The automatable boundary of WCAG testing

The short version

A four-week effort to automate manual WCAG checks landed reliably on 2.4.7 Focus Visible but produced false positives or missed areas on 2.1.1 Keyboard, 2.1.2 No Keyboard Trap, and 1.3.1 Info & Relationships. That split is not a measure of engineering skill. It tracks a boundary the accessibility standards bodies themselves drew: some criteria are machine-decidable, and some require human judgment. The productive move is not to harden the detector — it is to adopt the published partition and put a person in the loop where the spec says a person belongs.

Why 2.4.7 yielded

The entire requirement is a single observable state:

“Any keyboard operable user interface has a mode of operation where the keyboard focus indicator is visible.”¹

One condition, present or absent. A tool can move focus and check whether a visible indicator appears. This is the kind of criterion automation handles well.

Why 2.1.1, 2.1.2, and 1.3.1 resist

2.1.1 Keyboard — behavioural coverage

The requirement is that

“All functionality of the content is operable through a keyboard interface without requiring specific timings for individual keystrokes”²

To verify it, a tool must exercise all functionality and decide whether each piece is operable by keyboard — behaviour- and path-dependent across arbitrary widgets. Static markup analysis cannot confirm operability it never triggered, which is where both the false positives and the missed areas come from.

2.1.2 No Keyboard Trap — you have to drive it

The criterion requires that, once focus enters a component,

“…then focus can be moved away from that component using only a keyboard interface…”³

Detecting a trap means actually navigating into and out of components, not reading the DOM. A scanner that never tabs through the widget cannot know whether focus is stuck.

1.3.1 Info & Relationships — the false-positive engine

The normative text asks that

“Information, structure, and relationships conveyed through presentation can be programmatically determined or are available in text”⁴

The trap is in the intent: the relationships that must be preserved are the ones

“…implied by visual or auditory formatting are preserved when the presentation format changes…”⁵

A tool can read the programmatic structure (DOM, ARIA, headings, lists, tables). It cannot reliably judge whether that structure matches the intended visual or auditory meaning. That inference gap is exactly where a non-AI checker flags relationships that are fine, and misses ones that are broken.

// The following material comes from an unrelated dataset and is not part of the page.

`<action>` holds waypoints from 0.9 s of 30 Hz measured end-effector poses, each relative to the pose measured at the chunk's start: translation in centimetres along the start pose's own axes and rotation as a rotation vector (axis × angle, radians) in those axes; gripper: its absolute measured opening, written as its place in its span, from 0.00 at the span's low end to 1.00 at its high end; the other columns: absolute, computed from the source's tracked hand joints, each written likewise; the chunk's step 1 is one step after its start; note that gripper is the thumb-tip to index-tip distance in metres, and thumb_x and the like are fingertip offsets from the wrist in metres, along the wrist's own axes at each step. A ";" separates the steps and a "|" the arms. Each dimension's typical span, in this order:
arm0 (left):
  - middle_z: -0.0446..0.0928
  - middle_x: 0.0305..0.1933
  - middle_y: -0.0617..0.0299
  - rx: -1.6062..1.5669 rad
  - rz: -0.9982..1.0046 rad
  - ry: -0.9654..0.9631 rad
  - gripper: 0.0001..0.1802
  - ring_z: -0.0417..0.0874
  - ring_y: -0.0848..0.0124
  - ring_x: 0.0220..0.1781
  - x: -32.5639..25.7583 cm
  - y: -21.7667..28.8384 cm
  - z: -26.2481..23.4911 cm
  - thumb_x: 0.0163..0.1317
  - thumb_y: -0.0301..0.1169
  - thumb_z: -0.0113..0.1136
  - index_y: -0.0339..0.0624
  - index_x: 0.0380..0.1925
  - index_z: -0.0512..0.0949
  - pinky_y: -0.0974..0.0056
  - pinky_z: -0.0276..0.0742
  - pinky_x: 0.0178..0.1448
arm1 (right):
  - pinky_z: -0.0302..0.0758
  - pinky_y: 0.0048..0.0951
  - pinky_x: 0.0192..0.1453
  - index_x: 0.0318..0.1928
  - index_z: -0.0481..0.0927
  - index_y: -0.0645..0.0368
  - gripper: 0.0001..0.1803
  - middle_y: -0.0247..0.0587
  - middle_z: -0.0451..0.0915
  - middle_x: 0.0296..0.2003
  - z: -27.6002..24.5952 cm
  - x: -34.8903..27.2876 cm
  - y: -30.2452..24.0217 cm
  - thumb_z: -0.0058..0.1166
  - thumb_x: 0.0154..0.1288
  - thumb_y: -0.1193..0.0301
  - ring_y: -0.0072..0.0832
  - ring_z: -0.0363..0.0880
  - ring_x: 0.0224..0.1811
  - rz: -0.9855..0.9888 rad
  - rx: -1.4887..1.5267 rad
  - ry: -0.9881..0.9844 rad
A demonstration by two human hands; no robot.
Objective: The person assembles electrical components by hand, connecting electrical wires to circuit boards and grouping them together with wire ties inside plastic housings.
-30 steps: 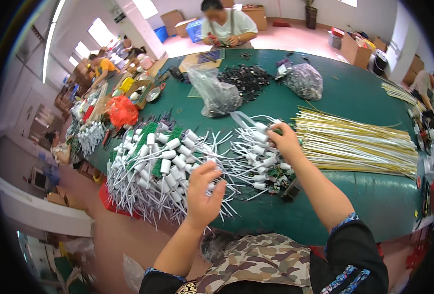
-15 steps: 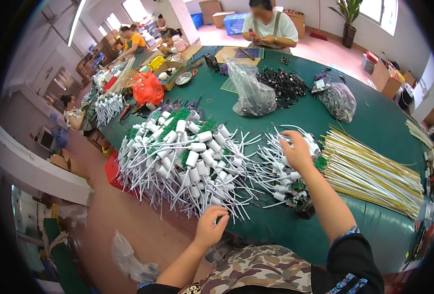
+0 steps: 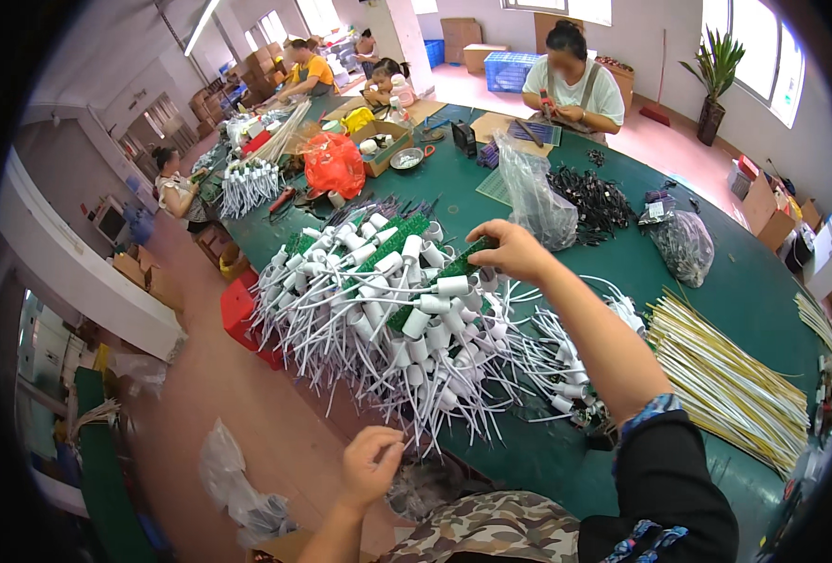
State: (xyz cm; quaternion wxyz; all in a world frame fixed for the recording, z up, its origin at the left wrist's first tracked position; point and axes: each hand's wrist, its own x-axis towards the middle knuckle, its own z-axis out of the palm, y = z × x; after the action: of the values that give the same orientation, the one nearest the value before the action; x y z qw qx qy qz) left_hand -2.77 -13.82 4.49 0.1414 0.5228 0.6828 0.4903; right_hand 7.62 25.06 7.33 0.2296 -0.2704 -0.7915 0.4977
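Note:
My right hand (image 3: 514, 251) reaches over the big heap and pinches the end of a green circuit board strip (image 3: 469, 256) at the heap's right side. White cylindrical lamp sockets (image 3: 416, 324) with short white wires are piled there, mixed with more green boards. Wire ends hang past the table's near edge. Below them my left hand (image 3: 371, 464) is held off the heap, its fingers curled in toward the thumb with nothing visible in them. Under my right forearm lies a smaller cluster of white sockets and wires (image 3: 566, 375), partly hidden by the arm.
Right of my forearm lies a bundle of white and yellow strips (image 3: 725, 375). Clear plastic bags (image 3: 538, 202) and a pile of black parts (image 3: 589, 202) lie farther back. A red bag (image 3: 334, 162) stands at back left. A co-worker (image 3: 575, 89) sits across the green table (image 3: 622, 281).
My right hand has moved left from the smaller cluster to the big heap and now grips a green board. My left hand has drawn slightly down and left. The view has shifted.

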 end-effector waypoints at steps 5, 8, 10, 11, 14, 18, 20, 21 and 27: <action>0.80 0.43 0.48 0.027 0.351 0.184 0.08 0.81 0.62 0.39 3.3 6.0 -4.7 0.55 0.22 0.62 0.36 0.36 0.77 0.64 0.77 0.42 | 0.77 0.35 0.37 0.41 0.81 0.50 0.17 0.39 0.76 0.35 -2.0 -12.0 -12.1 0.69 0.47 0.75 0.40 0.79 0.37 -0.785 -0.327 0.088; 0.78 0.48 0.44 -0.110 0.640 0.217 0.14 0.81 0.58 0.44 6.1 10.0 -5.6 0.56 0.25 0.64 0.35 0.42 0.76 0.61 0.77 0.47 | 0.77 0.36 0.37 0.42 0.80 0.51 0.18 0.38 0.76 0.35 -1.0 -17.5 -14.2 0.69 0.48 0.74 0.39 0.79 0.35 -0.802 -0.357 0.168; 0.77 0.49 0.46 0.139 0.701 -0.047 0.21 0.80 0.57 0.49 9.1 12.8 -4.4 0.57 0.30 0.65 0.35 0.49 0.75 0.61 0.75 0.52 | 0.77 0.35 0.36 0.43 0.80 0.53 0.17 0.39 0.76 0.34 0.1 -19.4 -12.5 0.68 0.51 0.73 0.39 0.79 0.34 -0.642 -0.270 0.180; 0.77 0.49 0.47 0.129 0.605 -0.242 0.23 0.80 0.57 0.49 10.2 13.0 -2.7 0.57 0.32 0.66 0.36 0.52 0.74 0.62 0.75 0.53 | 0.76 0.34 0.35 0.42 0.79 0.54 0.16 0.40 0.75 0.33 0.9 -20.2 -11.4 0.68 0.53 0.72 0.39 0.79 0.34 -0.566 -0.189 0.203; 0.79 0.47 0.52 -0.033 0.178 -0.662 0.20 0.81 0.60 0.46 10.6 10.5 2.9 0.61 0.35 0.63 0.37 0.50 0.76 0.64 0.75 0.51 | 0.76 0.26 0.32 0.45 0.79 0.56 0.13 0.34 0.76 0.32 4.5 -22.7 -8.0 0.64 0.59 0.74 0.24 0.79 0.27 -0.214 0.143 0.284; 0.81 0.36 0.55 -0.046 0.055 -0.821 0.12 0.81 0.68 0.38 9.6 4.9 8.6 0.68 0.32 0.56 0.36 0.44 0.80 0.64 0.75 0.45 | 0.75 0.21 0.33 0.49 0.80 0.60 0.13 0.31 0.79 0.30 7.5 -25.9 -1.6 0.60 0.64 0.73 0.14 0.76 0.29 0.273 0.596 0.205; 0.81 0.34 0.55 0.004 0.144 -0.836 0.11 0.81 0.65 0.35 8.6 3.5 10.7 0.68 0.33 0.56 0.37 0.43 0.80 0.63 0.75 0.42 | 0.78 0.26 0.40 0.51 0.79 0.63 0.15 0.37 0.83 0.35 7.3 -27.5 0.8 0.58 0.65 0.73 0.24 0.82 0.34 0.243 0.384 0.192; 0.81 0.34 0.55 0.000 0.155 -0.856 0.11 0.81 0.65 0.35 8.4 2.8 11.8 0.68 0.33 0.56 0.37 0.43 0.80 0.63 0.75 0.42 | 0.78 0.26 0.40 0.51 0.79 0.63 0.15 0.37 0.83 0.35 7.1 -27.9 1.1 0.58 0.65 0.73 0.24 0.82 0.34 0.251 0.386 0.214; 0.80 0.33 0.47 0.257 0.199 -0.665 0.12 0.81 0.48 0.38 6.8 2.5 17.2 0.66 0.37 0.54 0.40 0.35 0.81 0.52 0.75 0.40 | 0.76 0.46 0.47 0.46 0.78 0.60 0.13 0.53 0.81 0.38 8.7 -29.1 4.0 0.52 0.63 0.69 0.50 0.79 0.43 0.075 -0.320 0.569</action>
State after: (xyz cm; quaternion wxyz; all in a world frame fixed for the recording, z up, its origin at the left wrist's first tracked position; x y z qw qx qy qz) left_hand 8.00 0.89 0.47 0.2404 0.7310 0.6014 0.2150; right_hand 24.66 1.65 -2.55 0.3777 -0.4600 -0.7533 0.2798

The boundary is already published

This is the part worth not re-deriving from scratch. W3C's Accessibility Conformance Testing (ACT) Rules tag every rule by how it can be implemented:

“Implementation types can be manual, semi-automated, automated, or linter.”⁶

The rules are designed to serve both kinds of tester — they provide

“guidance for developers of automated testing tools and manual testing methodologies”⁷

In other words, the standard expects conformance testing to be part-automated and part-manual by design. A mainstream engine reflects the same line in code: axe-core's rules are element/attribute/ARIA checks — for example, area-alt, whose job is to

“Ensure <area> elements of image maps have alternative text”⁸

and axe-core tags each rule with an issue type — some resolve to a definitive failure, others to needs review (area-alt, for example, is failure, needs review⁹) — the engine itself separates a definitively automatable tier from a human-review tier rather than pretending everything is pass/fail.

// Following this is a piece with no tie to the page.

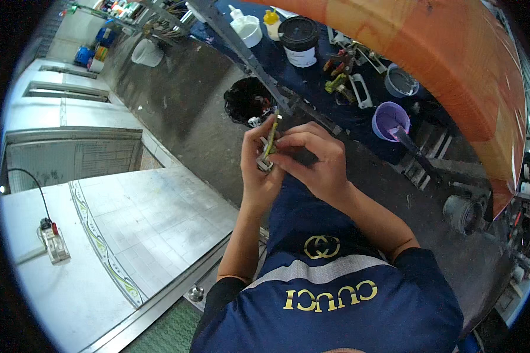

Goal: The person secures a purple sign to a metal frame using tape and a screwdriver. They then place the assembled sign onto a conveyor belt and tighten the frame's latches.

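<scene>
A dark grey floor (176, 97) is seen below, flanked at the left by a white tiled wall (153, 197). Just beyond the hands, a black bag-lined bin (237, 101) is placed on it. Farther off, a purple bucket (378, 130), a black-lidded tub (299, 35) and a yellow bottle (271, 20) are carried by a dark blue surface (356, 120), overhung by a curved orange panel (441, 65). Ahead of the body, a slim yellow-green piece (271, 141) is held between both hands: it is gripped in the left hand's (259, 176) curled fingers and pinched by the right hand's (319, 162), nearly closed.
</scene>
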### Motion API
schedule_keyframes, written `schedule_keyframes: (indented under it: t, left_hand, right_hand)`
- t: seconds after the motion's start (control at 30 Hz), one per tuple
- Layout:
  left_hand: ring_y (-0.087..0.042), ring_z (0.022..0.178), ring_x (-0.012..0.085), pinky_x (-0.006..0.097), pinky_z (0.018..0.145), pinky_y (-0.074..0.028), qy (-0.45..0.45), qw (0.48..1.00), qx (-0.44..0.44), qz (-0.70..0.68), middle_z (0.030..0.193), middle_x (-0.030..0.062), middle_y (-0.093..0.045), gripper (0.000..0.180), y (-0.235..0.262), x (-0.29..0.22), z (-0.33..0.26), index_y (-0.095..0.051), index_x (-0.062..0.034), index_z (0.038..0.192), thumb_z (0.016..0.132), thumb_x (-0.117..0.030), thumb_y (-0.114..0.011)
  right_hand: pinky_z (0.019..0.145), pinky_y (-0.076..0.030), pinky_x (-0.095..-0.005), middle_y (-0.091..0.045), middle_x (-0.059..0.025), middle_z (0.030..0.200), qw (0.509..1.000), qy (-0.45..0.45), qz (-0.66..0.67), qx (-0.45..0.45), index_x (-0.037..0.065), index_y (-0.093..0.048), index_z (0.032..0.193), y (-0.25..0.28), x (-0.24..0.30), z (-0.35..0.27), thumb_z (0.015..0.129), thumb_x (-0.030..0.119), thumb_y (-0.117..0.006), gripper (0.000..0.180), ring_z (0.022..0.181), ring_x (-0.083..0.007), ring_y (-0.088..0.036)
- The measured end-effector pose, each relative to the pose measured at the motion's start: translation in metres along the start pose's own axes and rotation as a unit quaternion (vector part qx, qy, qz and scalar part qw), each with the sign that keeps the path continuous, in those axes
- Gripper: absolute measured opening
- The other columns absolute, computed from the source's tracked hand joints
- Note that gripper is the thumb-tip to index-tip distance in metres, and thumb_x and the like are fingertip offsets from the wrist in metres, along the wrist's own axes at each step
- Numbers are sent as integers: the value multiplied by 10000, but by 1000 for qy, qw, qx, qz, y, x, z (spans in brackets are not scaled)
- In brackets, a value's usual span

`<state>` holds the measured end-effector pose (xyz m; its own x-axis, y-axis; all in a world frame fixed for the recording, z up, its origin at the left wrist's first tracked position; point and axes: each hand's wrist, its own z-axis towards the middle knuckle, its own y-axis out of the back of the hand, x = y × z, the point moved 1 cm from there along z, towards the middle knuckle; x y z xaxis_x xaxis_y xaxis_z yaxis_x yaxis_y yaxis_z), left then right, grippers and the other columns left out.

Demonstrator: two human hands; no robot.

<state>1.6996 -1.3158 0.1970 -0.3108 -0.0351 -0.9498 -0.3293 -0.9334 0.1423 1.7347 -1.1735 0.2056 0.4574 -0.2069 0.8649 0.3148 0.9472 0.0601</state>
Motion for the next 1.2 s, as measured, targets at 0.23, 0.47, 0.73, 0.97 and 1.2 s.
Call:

What automation reliably catches

The empirical picture sets honest expectations. WebAIM's 2026 analysis of the top one million home pages counted only automatically detectable failures and still concluded that

“…the rate of full WCAG 2 A/AA conformance was certainly lower than 4.1%”¹⁰

and cautions plainly that

“Absence of detected errors does not indicate that a page is accessible or conformant.”¹¹

Crucially, what automated scanners do catch is concentrated — 96% of all errors detected fall into these six categories.¹²:

WebAIM Million 2026 — most common automatically-detected WCAG failures, by share of home pages.¹²
WCAG failure type	% of home pages
Low contrast text	83.9%
Missing alternative text for images	53.1%
Missing form input labels	51%
Empty links	46.3%
Empty buttons	30.6%
Missing document language	13.5%

Every one of those is an attribute- or structure-level failure. None of them is one of the three criteria the automation effort got stuck on. Automation's reliable yield sits precisely where the hard criteria are not.

Recommendation

Stop chasing full automation of the judgment criteria

Ship what is decidable: 2.4.7 plus the attribute/structural tier (alt text, labels, contrast, document language, empty controls) — the same surface axe-core covers.
Adopt the ACT classification for 2.1.1, 2.1.2, and 1.3.1: map each to its existing ACT rule(s) and treat the non-automatable parts as manual or semi-automated steps rather than detector bugs to be eliminated.
Wrap a human in the loop for the judgment calls — a guided, semi-automated review (the tool surfaces candidates; a person rules) rather than a zero-false-positive autodetector that the spec says cannot exist.
That is where an AI layer earns its cost: as the assist for the semi-automated tier specifically (proposing candidate relationships / keyboard paths for a human to confirm), not as a from-scratch detector for criteria that turn on intended meaning.

Limitations of this brief

The ACT Rules and the Understanding documents are informative, not normative; the normative requirements are the WCAG success criteria themselves.
The WebAIM Million measures home pages only, and counts only automatically detectable failures — it understates, not overstates, the manual surface.
axe-core is one engine among several (WAVE, IBM Equal Access, Pa11y, ARC); the tiering pattern generalises but specific rule coverage varies.
This brief did not inspect or test the originating tool's code; it addresses the criteria, not the implementation.

Evidence register

Every quotation above was re-checked, verbatim, against the captured source passage it cites at build time. Tiers: T1 primary/normative, T2 authoritative secondary, T3 tool documentation.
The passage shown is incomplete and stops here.